On the other hand, the decision made in the case of Ramirez V. Plough is significant to the case of Diaz. This case raises an issue about whether the manufacturer’s duty to war requires it to provide a label package warning in Spanish. According to the case scenario, the manufacturer advertised the product in the media, which is allowed. However, the manufacturer failed to make some summary in Spanish as the agency required. The case of Ramirez applies the rule of formulation of the standard of care in establishing whether failure to provide a warning in Spanish raises any liability to the manufacturer. Following this rule, the court must formulate the standard of care. If the standard applies to the facts of the case, it is easier to establish whether the manufacturer violated the duty to warn or not by failing to provide a summary in Spanish.
Founded on the rule applied in the case of Ramirez, the manufacturer had no duty to label the product with Spanish language warnings. In this case, failure to label the product in Spanish does not violate the standard of care required. The urgency required the warning to be in Spanish, but the manufacturer failed to label the package in Spanish. Based on the Tort’s devotions, the prevailing legislative and administrative standards of care on the issue of foreign language do not necessarily need the warning done in Spanish. The regulation under both federal and state laws mandates warnings in English. In this case, the manufacturer did not violate the rule to warn as everything was clear. Though Diaz was not fluent in English, Gonzalez was fluent in English. As a Physician, he retained the duty to warn, in which case, either the physician or the manufacturer violated the duty to warn.
Intermediary Doctrine
Based on the verdict made in the Ramirez case, the standard of care was present. In this case, both the manufacturer and the physician followed the duty of standard care. The duty, in this case, applies to the facts of the case, and therefore it can be established that failing to label the package in the Spanish language does not constitute the failure to warn.

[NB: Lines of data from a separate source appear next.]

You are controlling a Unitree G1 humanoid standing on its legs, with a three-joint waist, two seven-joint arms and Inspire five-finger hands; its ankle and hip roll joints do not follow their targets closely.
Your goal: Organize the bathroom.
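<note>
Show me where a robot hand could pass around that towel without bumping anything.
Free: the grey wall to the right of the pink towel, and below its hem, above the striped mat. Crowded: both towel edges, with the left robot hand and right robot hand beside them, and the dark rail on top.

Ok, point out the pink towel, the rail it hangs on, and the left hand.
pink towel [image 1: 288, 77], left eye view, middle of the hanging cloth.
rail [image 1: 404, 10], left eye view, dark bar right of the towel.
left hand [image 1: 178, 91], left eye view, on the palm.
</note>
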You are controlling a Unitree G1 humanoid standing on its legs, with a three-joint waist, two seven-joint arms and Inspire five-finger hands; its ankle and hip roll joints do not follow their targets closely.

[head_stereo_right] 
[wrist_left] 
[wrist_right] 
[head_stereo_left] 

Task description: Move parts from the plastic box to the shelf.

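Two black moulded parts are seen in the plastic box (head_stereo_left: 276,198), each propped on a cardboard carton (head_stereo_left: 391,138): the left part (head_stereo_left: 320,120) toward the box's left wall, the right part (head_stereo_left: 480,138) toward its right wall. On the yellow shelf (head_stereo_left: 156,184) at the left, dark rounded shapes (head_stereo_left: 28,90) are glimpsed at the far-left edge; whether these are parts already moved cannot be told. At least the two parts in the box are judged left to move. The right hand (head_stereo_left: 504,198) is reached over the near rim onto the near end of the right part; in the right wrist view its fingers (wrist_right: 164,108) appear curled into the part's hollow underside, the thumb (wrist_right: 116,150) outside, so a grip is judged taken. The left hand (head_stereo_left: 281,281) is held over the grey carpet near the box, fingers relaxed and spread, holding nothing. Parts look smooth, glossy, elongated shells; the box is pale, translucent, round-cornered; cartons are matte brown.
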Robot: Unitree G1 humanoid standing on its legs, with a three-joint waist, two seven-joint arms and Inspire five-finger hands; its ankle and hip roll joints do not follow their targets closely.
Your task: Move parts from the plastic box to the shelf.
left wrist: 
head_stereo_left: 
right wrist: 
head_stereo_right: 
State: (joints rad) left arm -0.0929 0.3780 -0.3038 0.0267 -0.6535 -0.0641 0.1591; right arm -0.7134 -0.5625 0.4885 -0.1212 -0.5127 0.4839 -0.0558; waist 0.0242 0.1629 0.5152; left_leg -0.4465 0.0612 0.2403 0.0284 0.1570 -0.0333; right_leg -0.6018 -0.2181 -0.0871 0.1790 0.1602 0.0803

Federal and state law acknowledges and mandates warnings in English only in many circumstances. Therefore, it can be concluded that the manufacturer met the federal and state law requirements in failing to make the warning in Spanish as required by the Agency. Notably, there is no claim or failing to warn that can be raised against the manufacturer. Gonzalez was fluent in English, and therefore he understood the risks of the drug, in which case he cannot be held accountable for failing to warn the patient.
Conclusion
Based on the new restatement, the intermediary rule does not apply if the manufacturer advertises the product directly to the consumers. In the case scenario, the manufacturer advertised the product directly to the consumers through the media, which met the provisions of section 35(n) of the Food, Drugs, and Cosmetic Act. The advertisement also met the FDA’s requirements, and the FDA approved the product. There is no claim that the intermediary rule was violated in this case. On the same note, the manufacturer cannot be claimed for the failure to warn.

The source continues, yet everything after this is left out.